Last week, a new bill was introduced in the U.S. Senate to strengthen America’s retirement system. According to a recent FA Magazinearticle, the Retirement Security & Savings Act includes more than 50 provisions designed to help people who have not saved enough money for retirement. The bill was introduced by Senators Rob Portman (R-OH) and Ben Cardin (D-MD).

Additionally, the bill would enhance tax breaks and ease regulations to encourage more small businesses to offer workplace retirement plans, such as 401(k), including annuities. In general, financial advisors are excited about bill, especially the provision that would raise the required minimum distribution age to 75.“The bill would stop forcing retirement savers to take distributions at age 70 ½, replacing that age with 75,” said Scott Barr, a financial advisor for Edward Jones in Zanesville, Ohio. “The bill will also help small-business owners establish a retirement plan by giving them a bigger tax credit to cover their plan-related expenses. This is exactly what is needed to broaden retirement coverage.”

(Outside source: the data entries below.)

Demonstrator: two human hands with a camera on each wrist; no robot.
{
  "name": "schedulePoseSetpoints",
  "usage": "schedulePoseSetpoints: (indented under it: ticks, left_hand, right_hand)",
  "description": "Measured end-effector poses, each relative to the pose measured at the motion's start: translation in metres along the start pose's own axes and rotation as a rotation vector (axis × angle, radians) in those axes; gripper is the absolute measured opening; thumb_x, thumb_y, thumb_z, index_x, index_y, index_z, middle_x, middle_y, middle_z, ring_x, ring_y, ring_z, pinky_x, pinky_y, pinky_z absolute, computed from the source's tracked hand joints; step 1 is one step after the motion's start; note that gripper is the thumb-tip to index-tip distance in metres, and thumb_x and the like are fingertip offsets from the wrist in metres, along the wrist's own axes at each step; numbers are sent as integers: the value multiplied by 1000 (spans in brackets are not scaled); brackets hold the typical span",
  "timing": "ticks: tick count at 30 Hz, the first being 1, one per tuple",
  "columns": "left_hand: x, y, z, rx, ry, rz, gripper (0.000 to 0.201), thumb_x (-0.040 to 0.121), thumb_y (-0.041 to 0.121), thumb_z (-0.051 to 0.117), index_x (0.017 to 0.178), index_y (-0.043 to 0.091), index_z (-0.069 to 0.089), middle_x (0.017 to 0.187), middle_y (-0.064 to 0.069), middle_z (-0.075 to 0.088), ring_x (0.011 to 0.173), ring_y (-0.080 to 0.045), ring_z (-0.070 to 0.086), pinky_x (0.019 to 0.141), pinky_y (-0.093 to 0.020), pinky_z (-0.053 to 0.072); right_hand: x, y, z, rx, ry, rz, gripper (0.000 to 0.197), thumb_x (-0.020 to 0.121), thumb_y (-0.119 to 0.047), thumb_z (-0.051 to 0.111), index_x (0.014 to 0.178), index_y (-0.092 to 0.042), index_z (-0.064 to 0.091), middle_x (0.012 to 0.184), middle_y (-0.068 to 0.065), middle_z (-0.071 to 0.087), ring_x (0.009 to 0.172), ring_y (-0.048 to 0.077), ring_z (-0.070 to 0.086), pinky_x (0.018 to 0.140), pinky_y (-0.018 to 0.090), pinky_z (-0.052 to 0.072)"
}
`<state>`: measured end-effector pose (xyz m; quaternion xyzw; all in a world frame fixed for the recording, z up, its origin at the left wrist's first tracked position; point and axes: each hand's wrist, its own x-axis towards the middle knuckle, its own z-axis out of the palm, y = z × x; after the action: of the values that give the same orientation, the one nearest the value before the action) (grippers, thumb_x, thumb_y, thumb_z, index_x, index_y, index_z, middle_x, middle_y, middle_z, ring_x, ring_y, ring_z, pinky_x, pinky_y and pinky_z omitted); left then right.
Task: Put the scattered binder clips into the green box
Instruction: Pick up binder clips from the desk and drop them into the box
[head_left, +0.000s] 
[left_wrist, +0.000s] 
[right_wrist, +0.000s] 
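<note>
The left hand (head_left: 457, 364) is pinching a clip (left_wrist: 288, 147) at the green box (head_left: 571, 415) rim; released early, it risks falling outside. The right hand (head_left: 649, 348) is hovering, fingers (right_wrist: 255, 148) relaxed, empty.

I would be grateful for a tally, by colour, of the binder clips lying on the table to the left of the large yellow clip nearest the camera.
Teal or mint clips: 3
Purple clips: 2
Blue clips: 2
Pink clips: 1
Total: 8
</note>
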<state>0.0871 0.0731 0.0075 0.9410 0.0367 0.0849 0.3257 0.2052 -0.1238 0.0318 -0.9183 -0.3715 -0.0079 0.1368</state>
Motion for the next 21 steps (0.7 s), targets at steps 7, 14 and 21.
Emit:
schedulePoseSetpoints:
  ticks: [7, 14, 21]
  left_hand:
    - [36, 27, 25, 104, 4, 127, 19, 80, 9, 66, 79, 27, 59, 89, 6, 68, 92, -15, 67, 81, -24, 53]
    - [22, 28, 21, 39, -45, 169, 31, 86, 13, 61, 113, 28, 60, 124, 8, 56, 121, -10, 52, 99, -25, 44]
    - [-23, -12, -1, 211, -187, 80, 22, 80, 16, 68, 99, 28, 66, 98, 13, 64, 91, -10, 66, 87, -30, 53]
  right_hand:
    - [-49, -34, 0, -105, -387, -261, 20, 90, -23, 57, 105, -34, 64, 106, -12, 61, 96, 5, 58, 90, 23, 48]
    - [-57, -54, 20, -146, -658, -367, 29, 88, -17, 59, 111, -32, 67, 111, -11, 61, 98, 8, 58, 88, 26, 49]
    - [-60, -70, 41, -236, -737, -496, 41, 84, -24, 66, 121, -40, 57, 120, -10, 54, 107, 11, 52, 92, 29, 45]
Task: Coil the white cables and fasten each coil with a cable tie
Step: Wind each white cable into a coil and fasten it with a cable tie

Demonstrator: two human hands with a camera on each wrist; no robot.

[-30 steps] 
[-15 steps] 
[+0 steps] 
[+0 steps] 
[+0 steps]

Many financial experts believe that the bill would improve retirement security by expanding access to retirement plans, streamlining disclosures, and reducing costs for small businesses. Others are saying that the bill has “many common-sense changes” to current law that improve people’s ability to save for retirement.

Included in the changes is the provision that encourages sponsors to adopt automatic contribution plans with higher contribution rates, simplify disclosures and allow individuals saving via large 403(b) plans to enjoy the same lower costs that their 401(k) counterparts enjoy.Other popular provisions include those that ease current regulations to allow annuities to be included in workplace retirement plans for the first time. The bill would remove barriers for annuity contracts, change required minimum distribution rules, facilitate annuity portability and clarify current “substantially equal periodic payment” rules.“Many Americans are living 20 years, 30 years or longer in retirement and face the real possibility of outliving their savings,” said Susan K. Neely, president and CEO of the American Council of Life Insurers. The bill, she added, “addresses this challenge by making meaningful changes that provide more choices for people to secure lifetime income in retirement.”

Groups, like the AARP and Women’s Institute for Secure Retirement, have also gotten behind the legislature. The bill would allow part-time workers, many of whom are primary caregivers for kids and older family members, to take part in workplace retirement plans.

“In particular, we support the bill’s extension of retirement plan coverage to part-time workers, which will significantly improve retirement savings options for millions of uncovered workers,” said David Certner, legislative counsel and policy director at AARP.

Last week, during a hearing on the retirement crisis, Senate Finance Committee Chairman Chuck Grassley (R-Iowa) said that he hopes to have legislation on President Trump’s desk by the end of the year.